Rubalcaba and Rajoy are the main candidates because they are the most likely to win the election.  Actually, Rajoy is the most likely to win; Rubalcaba’s objective is to do anything he can to reduce the enormous difference separating his ruling party from the challenger.  As I mentioned before, he stands somewhere in the neighborhood of 15 points ahead of his rival.  So, as we speak, barring any last-minute shocker, what is at stake is not the premiership of the government but the absolutely majority in the parliament.   Should the Popular Party turn this into a rout, that may just happen.

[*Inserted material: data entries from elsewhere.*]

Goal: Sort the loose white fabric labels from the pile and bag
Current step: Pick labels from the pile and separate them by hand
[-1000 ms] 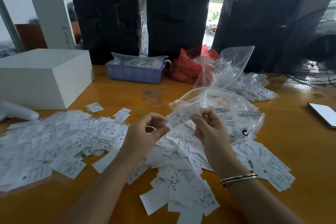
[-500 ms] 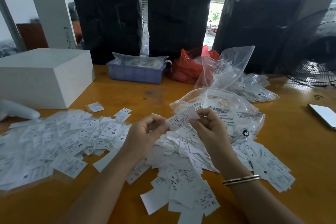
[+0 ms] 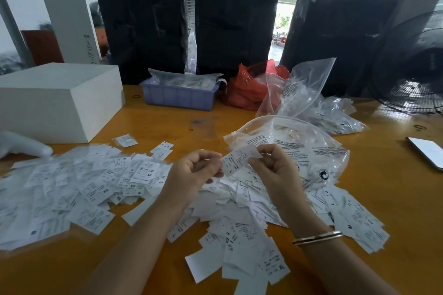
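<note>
A white fabric label (image 3: 236, 159) marked L is held up between both hands above the middle pile of labels (image 3: 239, 227). My left hand (image 3: 191, 172) pinches its left end and my right hand (image 3: 273, 170) pinches its right end. Behind the hands lies a clear plastic bag (image 3: 299, 141) with printed text and more labels inside. A wide spread of sorted labels (image 3: 72, 187) covers the table on the left, some reading XS and XL. More labels (image 3: 354, 218) lie at the right of the pile.
A white box (image 3: 55, 100) stands at the back left, a blue bin (image 3: 179, 96) and a red bag (image 3: 247, 88) behind the middle. Clear bags (image 3: 335, 115) sit at the back right, a fan (image 3: 412, 64) and a phone (image 3: 426, 151) further right.
My left hand has closed in on the label that my right hand held up, and now both hands pinch it. The label has dropped slightly toward the pile.
</note>
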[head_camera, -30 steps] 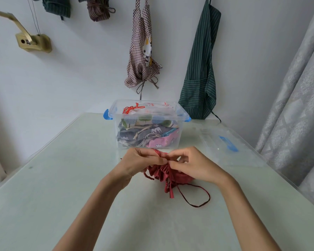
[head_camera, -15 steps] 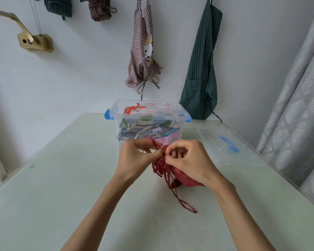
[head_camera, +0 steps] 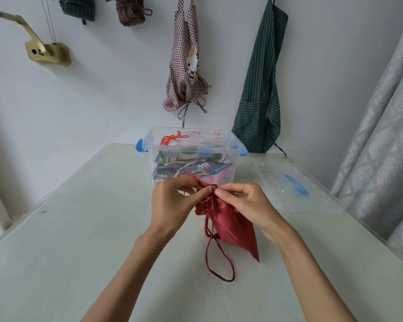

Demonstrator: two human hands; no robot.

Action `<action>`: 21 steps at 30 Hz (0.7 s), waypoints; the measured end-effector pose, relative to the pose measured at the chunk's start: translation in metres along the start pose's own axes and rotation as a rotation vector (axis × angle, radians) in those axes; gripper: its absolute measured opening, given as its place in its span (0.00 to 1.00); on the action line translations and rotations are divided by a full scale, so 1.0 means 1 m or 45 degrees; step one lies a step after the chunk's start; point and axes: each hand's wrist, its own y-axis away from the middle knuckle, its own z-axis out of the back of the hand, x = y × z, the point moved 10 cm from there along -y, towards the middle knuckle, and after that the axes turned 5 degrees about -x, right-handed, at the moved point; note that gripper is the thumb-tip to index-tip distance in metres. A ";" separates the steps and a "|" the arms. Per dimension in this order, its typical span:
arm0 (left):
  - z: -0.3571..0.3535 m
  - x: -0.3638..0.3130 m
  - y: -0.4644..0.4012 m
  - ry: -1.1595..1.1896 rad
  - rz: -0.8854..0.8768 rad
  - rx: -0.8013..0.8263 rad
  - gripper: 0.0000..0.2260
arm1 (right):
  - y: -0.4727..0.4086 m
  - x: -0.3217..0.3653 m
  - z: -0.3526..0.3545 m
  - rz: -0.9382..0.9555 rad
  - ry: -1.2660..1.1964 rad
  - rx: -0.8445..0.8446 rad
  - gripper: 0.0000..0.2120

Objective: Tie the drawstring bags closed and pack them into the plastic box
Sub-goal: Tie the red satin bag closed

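Note:
A red satin drawstring bag (head_camera: 230, 226) hangs tilted just above the table, its gathered neck up between my hands. My left hand (head_camera: 172, 203) pinches the dark red cord at the neck, and a loop of cord arcs over its fingers. My right hand (head_camera: 247, 203) pinches the cord knot from the other side. A long cord loop (head_camera: 219, 268) trails down onto the table. Behind my hands stands the clear plastic box (head_camera: 233, 168) with blue latches, holding several patterned drawstring bags, one with an orange-red cord on top.
The box's clear lid (head_camera: 289, 189) with a blue handle lies on the table to the right. Two aprons hang on the wall behind the box. A grey curtain (head_camera: 382, 135) runs along the right edge. The pale green table (head_camera: 79, 228) spreads left and front.
The bag was lifted off the table from under my hands and now hangs below them. Its body has swung down to the right, and the cord loop trails longer.

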 end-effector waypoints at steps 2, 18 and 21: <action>0.001 0.004 -0.001 -0.016 0.006 -0.002 0.04 | -0.001 0.000 0.002 0.016 0.011 -0.052 0.05; 0.011 0.033 -0.014 -0.358 0.087 0.007 0.06 | -0.008 -0.005 0.029 0.190 0.506 -0.498 0.06; 0.009 0.041 -0.011 -0.353 0.142 0.019 0.08 | -0.008 -0.027 -0.006 -0.321 -0.603 -0.087 0.13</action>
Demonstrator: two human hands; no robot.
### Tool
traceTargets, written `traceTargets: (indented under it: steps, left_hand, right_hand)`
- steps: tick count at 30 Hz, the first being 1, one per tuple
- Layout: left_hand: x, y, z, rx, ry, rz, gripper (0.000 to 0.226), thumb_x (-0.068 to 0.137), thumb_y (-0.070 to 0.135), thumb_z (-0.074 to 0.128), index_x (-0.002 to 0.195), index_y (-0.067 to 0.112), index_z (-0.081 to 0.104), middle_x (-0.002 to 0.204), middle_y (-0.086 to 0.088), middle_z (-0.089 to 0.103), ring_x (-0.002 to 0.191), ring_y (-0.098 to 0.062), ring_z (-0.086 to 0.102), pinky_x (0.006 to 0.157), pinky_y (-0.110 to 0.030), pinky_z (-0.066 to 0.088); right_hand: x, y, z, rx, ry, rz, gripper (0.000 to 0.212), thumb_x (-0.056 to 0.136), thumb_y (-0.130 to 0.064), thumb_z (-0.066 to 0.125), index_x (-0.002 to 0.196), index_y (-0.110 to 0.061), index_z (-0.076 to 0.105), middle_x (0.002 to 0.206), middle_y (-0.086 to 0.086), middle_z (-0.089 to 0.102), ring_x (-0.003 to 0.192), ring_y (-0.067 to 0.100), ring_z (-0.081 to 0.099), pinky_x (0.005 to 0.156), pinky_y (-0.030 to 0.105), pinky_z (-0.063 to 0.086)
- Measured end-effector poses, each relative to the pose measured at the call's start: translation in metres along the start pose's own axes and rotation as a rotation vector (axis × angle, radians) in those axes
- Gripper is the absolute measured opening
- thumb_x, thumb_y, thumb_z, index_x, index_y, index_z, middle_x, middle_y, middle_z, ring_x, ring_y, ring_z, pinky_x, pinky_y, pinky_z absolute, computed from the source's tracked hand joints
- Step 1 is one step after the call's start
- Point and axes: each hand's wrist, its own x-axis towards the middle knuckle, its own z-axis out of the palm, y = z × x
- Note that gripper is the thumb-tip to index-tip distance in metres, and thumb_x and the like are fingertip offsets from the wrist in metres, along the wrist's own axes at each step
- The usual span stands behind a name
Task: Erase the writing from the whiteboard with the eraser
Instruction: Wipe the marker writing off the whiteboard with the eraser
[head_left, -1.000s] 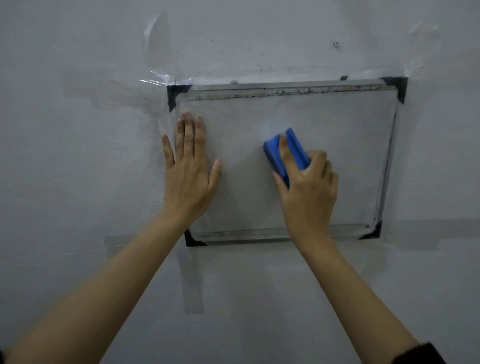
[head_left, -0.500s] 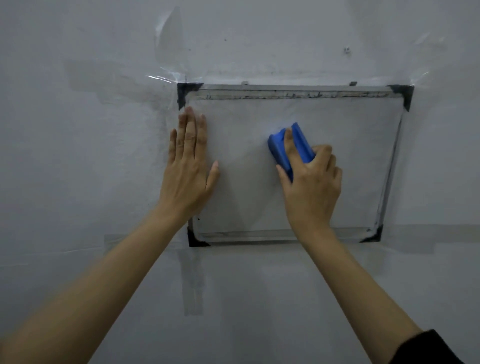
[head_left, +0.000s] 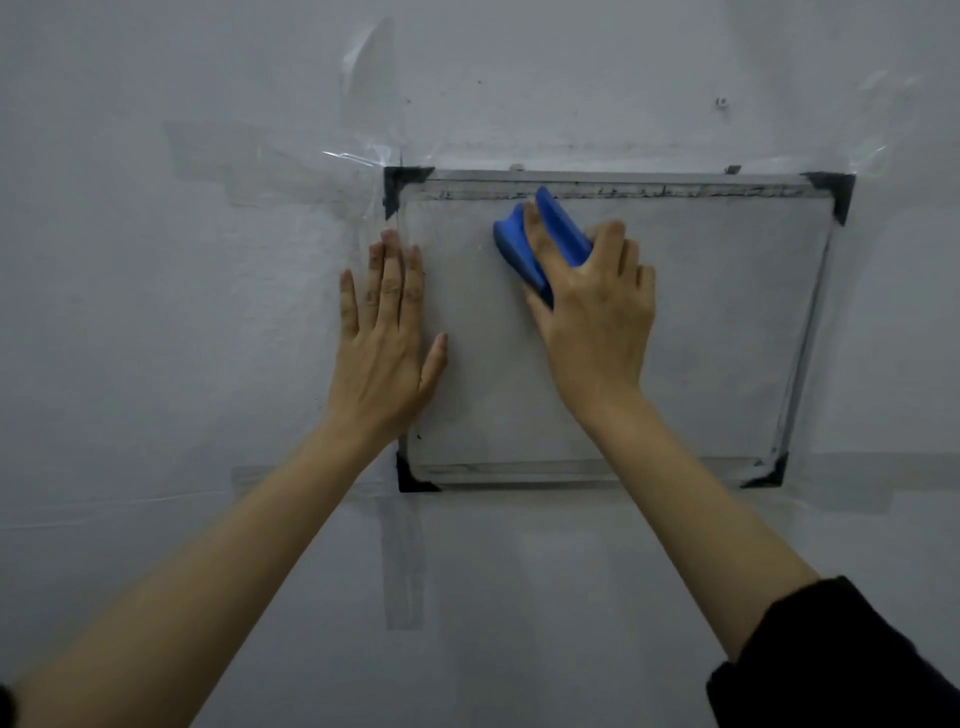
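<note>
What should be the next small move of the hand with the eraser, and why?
Probably slide the blue eraser to the right along the top edge of the whiteboard. The right hand holds it near the upper left, and dark marker traces show just under the top frame. The left hand lies flat on the left edge and seems to steady the board.

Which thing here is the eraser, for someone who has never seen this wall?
Find the framed whiteboard taped to the grey wall. Near its top edge, left of centre, the right hand presses a chunky block against the board. That block is the eraser: the only bright blue thing in view.
</note>
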Motion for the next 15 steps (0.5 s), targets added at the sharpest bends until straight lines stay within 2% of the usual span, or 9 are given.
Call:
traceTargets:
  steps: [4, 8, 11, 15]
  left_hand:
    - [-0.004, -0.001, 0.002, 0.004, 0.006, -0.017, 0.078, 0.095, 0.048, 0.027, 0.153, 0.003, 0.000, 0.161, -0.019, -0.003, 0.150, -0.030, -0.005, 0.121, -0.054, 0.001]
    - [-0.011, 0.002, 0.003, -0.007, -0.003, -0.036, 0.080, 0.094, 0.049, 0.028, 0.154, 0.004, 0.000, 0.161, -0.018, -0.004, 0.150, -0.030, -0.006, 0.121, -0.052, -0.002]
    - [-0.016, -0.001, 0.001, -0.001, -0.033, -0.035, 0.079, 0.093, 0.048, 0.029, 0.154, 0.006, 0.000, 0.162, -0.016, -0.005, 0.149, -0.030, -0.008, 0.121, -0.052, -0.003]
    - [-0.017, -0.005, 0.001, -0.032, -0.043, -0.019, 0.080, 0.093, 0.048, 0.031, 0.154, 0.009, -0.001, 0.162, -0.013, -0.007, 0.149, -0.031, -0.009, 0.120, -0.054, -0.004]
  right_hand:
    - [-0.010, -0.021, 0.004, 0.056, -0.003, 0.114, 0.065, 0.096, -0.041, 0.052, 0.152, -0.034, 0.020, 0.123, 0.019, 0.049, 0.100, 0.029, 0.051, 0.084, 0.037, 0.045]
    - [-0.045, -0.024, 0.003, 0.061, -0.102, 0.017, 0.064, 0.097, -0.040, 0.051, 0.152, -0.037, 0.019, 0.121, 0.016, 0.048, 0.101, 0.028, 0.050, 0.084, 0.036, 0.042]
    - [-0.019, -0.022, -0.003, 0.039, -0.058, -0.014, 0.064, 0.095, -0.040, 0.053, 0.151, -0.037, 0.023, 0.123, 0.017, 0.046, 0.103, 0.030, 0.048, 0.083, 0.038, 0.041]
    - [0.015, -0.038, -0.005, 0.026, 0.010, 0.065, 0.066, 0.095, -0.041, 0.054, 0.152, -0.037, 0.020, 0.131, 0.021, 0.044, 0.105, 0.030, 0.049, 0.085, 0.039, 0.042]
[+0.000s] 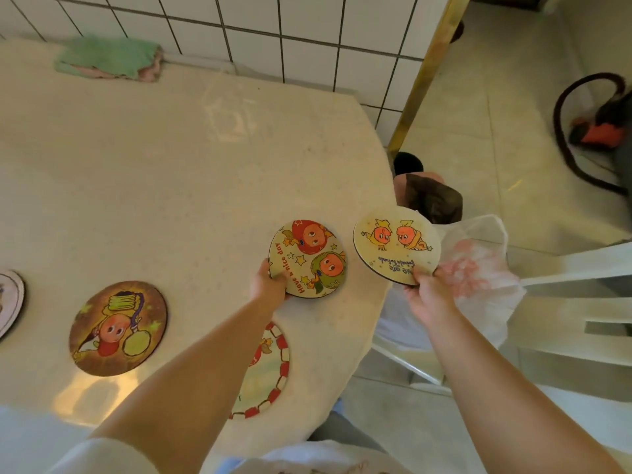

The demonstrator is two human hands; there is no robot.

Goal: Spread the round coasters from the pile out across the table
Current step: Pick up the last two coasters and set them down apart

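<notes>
My left hand [268, 285] grips the near edge of a round coaster with red and green cartoon heads [309, 258], held just over the table's right side. My right hand [425, 294] holds a cream coaster with two orange figures [396, 246] over the table's right edge. Flat on the beige table [154, 165] lie a brown coaster [118, 328], a coaster with a red-and-white rim [270, 371] partly hidden under my left forearm, and a sliver of another coaster [10, 302] at the left border.
A folded green cloth [109, 58] lies at the table's far left by the tiled wall. A white plastic bag [478, 278] and a white chair [564, 302] stand right of the table. A dark hose and an orange-black object [602, 131] lie on the floor.
</notes>
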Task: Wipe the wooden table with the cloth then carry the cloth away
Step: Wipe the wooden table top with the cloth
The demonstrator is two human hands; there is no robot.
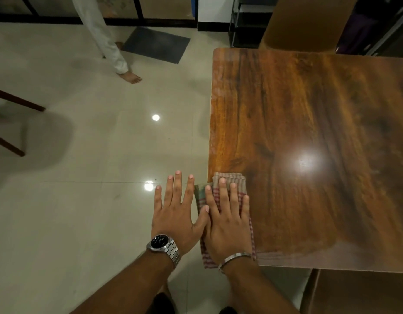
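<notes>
A glossy brown wooden table (309, 132) fills the right half of the view. A folded checked cloth (227, 177), red and beige, lies on its near left corner and hangs a little over the left edge. My right hand (227, 220) presses flat on the cloth with fingers spread. My left hand (176, 214) hovers beside it, off the table and over the floor, fingers apart; its thumb touches the cloth's edge. A watch sits on the left wrist, a metal bangle on the right.
A tiled floor (83, 200) spreads to the left. Another person's leg and bare foot (130, 77) stand at the far left, near a dark mat (155, 44). A chair back (304, 21) faces the table's far side. Dark wooden chair legs (17, 103) jut in at left.
</notes>
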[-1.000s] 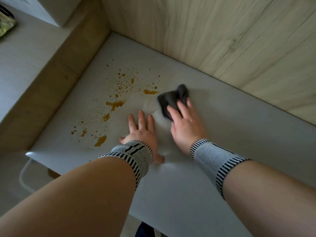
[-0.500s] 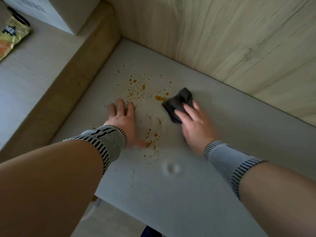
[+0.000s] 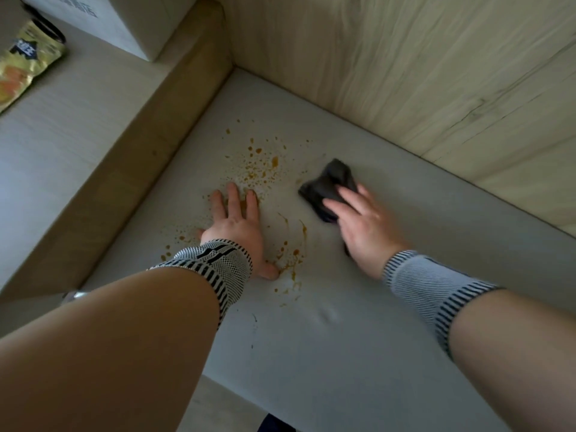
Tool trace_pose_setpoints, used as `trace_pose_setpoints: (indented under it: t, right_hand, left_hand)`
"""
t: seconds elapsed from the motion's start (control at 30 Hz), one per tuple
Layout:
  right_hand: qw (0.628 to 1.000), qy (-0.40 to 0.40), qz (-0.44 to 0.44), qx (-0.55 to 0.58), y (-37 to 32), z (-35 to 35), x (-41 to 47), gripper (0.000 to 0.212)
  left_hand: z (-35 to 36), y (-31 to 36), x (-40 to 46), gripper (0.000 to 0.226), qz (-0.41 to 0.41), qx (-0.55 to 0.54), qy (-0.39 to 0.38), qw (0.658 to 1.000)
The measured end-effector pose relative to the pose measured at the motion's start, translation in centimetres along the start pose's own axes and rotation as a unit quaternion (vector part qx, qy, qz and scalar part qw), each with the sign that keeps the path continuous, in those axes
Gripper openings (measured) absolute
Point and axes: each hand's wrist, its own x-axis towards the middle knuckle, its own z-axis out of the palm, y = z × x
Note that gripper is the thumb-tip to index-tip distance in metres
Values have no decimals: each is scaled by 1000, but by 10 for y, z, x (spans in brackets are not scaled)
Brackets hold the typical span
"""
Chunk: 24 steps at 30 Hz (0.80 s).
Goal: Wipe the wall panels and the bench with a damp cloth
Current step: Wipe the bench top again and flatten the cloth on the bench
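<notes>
The grey bench seat [image 3: 389,307] carries orange-brown splatter [image 3: 261,169] and smeared streaks [image 3: 294,254] near its left end. My left hand [image 3: 238,226] lies flat on the seat with fingers spread, resting over part of the stains. A dark crumpled cloth [image 3: 327,185] sits to the right of the splatter. My right hand [image 3: 364,226] presses down on it with straight fingers. Light wood-grain wall panels [image 3: 420,73] rise behind the bench.
A wooden side panel [image 3: 149,126] borders the bench on the left. Beyond it a pale surface holds a yellow snack bag [image 3: 21,67] and a white box [image 3: 131,23]. The bench's front edge runs below my left forearm.
My left hand has slid left across the stains, leaving smeared streaks behind it. The cloth under my right hand has shifted slightly right of the splatter. The view has tilted toward the corner.
</notes>
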Motion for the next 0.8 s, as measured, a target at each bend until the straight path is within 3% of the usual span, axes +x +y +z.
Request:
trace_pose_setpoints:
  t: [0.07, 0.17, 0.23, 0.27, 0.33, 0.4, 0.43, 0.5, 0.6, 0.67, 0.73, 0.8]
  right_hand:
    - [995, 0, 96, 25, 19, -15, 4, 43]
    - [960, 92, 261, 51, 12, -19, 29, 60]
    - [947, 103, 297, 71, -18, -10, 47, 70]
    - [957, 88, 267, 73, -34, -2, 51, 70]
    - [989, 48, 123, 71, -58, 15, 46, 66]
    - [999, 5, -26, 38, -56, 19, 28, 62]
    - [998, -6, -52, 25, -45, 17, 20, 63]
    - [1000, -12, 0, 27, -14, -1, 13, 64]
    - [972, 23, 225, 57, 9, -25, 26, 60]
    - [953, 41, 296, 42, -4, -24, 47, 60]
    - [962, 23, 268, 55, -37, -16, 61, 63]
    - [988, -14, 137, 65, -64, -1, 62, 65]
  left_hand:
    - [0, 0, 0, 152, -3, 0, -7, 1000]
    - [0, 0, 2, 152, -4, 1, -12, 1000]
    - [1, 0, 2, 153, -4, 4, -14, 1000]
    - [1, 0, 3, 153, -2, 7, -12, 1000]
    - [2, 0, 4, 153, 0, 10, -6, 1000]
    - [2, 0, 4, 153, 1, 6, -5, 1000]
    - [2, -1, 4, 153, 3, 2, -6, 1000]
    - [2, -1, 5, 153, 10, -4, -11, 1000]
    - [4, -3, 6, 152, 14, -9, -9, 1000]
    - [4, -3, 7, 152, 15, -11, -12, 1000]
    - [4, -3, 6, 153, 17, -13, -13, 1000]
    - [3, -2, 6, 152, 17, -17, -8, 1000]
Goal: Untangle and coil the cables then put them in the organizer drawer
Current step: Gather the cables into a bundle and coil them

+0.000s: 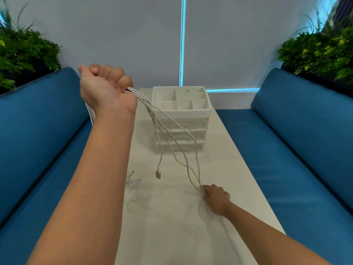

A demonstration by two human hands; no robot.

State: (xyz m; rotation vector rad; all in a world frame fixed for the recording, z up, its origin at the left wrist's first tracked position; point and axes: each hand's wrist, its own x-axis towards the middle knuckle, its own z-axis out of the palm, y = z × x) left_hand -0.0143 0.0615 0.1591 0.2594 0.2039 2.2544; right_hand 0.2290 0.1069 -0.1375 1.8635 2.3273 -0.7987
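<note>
My left hand [104, 84] is raised high at the left and grips a bundle of white cables [172, 136] in its fist. The strands fan down and to the right across the front of the white organizer [181, 111]. My right hand [214, 197] rests low on the white table [191, 236] and pinches the lower ends of a few strands. One cable's USB plug [158, 174] dangles free just above the table. More connector ends [131, 178] lie on the table beside my left forearm. The organizer has an open divided top tray and clear drawers below, all pushed in.
Blue cushioned benches [305, 150] run along both sides of the narrow table. Green plants [321, 48] stand behind each bench back. The organizer stands at the table's far end, before a grey wall with a lit vertical strip.
</note>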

       This might appear to be just a two-party system of the kind you find in the United States, but years ago Spain was a country fraught with political parties.  Parties which had a definite impact on the direction of the country.  You had your communists, your socialists, your anarchists, your moderates, your conservatives, your monarchists, your Francoists and your fascists.   Everyone was involved.  Many still are, but their parties are no longer that relevant.  Others continue to be a force because most of their votes are concentrated in regions with a strong nationalist (i.e. separatist) character, such as Catalonia and the Basque Country.  But we’ll get to them later.  National parties have come and gone, but as things are now, there is little room for a third major party, as the two big ones have slowly muscled out the competition.  They have moderated their tones and have grown more mainstream, despite their fiery speeches.  They have accpeted the system, and that is a big step towards a stable democracy…at the cost of political diversity.  Here’s a chart that examines the progress of the major parties since the first modern elections in 1977.

File:Popular vote spain 1977 2008.gif

Are we getting fancy?  Charts and everything.  The dominence of the Popular Party and the Socialist Party in that past few years is undeniable.  But this is all a little more complicated than that, I can assure you.